Problem statement: Pull every line containing "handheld" from the listing below.

Supplied data:
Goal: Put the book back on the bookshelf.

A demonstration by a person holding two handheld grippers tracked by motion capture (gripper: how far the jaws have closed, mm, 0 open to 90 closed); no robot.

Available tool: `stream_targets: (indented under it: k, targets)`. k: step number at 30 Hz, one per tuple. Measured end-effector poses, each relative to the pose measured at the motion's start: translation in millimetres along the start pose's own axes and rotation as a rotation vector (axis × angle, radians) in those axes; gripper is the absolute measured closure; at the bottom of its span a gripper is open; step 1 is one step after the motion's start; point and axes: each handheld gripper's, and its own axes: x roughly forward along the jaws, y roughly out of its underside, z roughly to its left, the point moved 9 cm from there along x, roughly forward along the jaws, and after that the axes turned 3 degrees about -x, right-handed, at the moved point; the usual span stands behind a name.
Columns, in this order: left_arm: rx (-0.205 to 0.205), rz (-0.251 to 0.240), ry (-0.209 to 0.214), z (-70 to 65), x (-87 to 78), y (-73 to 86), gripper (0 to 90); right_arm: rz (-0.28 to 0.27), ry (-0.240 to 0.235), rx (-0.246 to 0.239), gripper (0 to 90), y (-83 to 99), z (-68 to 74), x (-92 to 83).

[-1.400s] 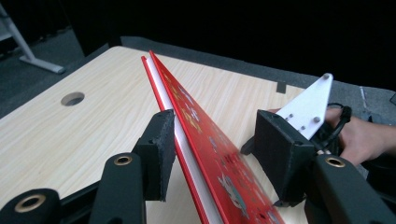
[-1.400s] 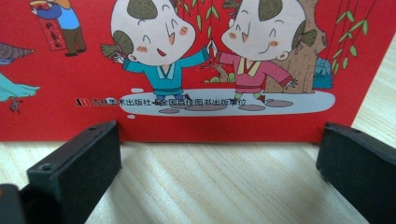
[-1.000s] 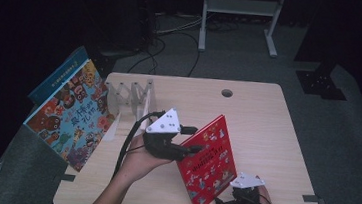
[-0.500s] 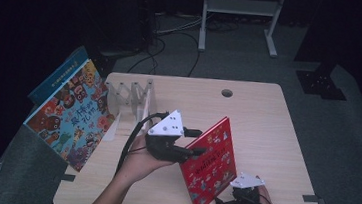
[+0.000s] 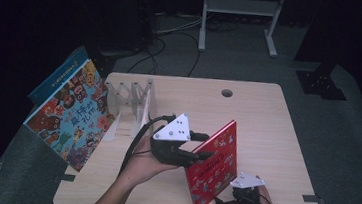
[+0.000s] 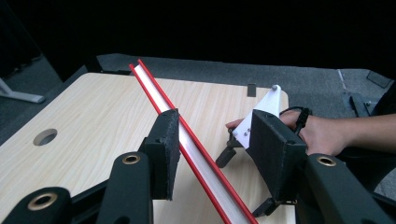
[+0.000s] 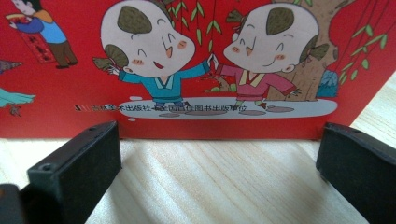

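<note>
- The red book [image 5: 213,168] stands upright on its lower edge on the tabletop [image 5: 267,125], near the front edge.
- The left gripper [image 5: 204,145] straddles the book's top edge; its jaws have just been closing — one pad touches the cover, the other stands clear.
- The right gripper [image 5: 233,195] sits low beside the book's face, jaws spread, pinching nothing.
- A clear rack [image 5: 133,102] and two leaning picture books [image 5: 75,114] stand well apart at the tabletop's left.

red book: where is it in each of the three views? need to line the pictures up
High view: red book stands on edge right of centre, near the table's front edge, between the two grippers.
Left gripper view: its top edge runs diagonally from upper left to bottom centre, between that gripper's fingers.
Right gripper view: its cover spans the upper half, bottom edge on the wood.
Shared landmark: the light wooden table.
</note>
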Motion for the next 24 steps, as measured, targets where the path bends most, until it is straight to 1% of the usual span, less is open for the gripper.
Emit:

Result:
A demonstration by a person holding two handheld grippers tracked by motion capture (gripper: how far the jaws have closed, mm, 0 open to 90 closed); no robot.
Available tool: `stream_targets: (indented under it: k, targets)`. k: step number at 30 Hz, one per tuple. Measured end-effector poses, each relative to the pose measured at the motion's start: translation in millimetres along the start pose's own axes and rotation as a rotation vector (axis × angle, radians) in those axes; gripper is the absolute measured closure; at the bottom of its span a gripper is open; step 1 is one step after the motion's start; point and axes: each handheld gripper's, and its own axes: x roughly forward along the jaws, y roughly out of its underside, z roughly to its left, the point moved 9 cm from there along x, roughly forward along the jaws, and after that the axes turned 3 degrees about -x, right-handed, at the moved point; the usual span stands behind a name.

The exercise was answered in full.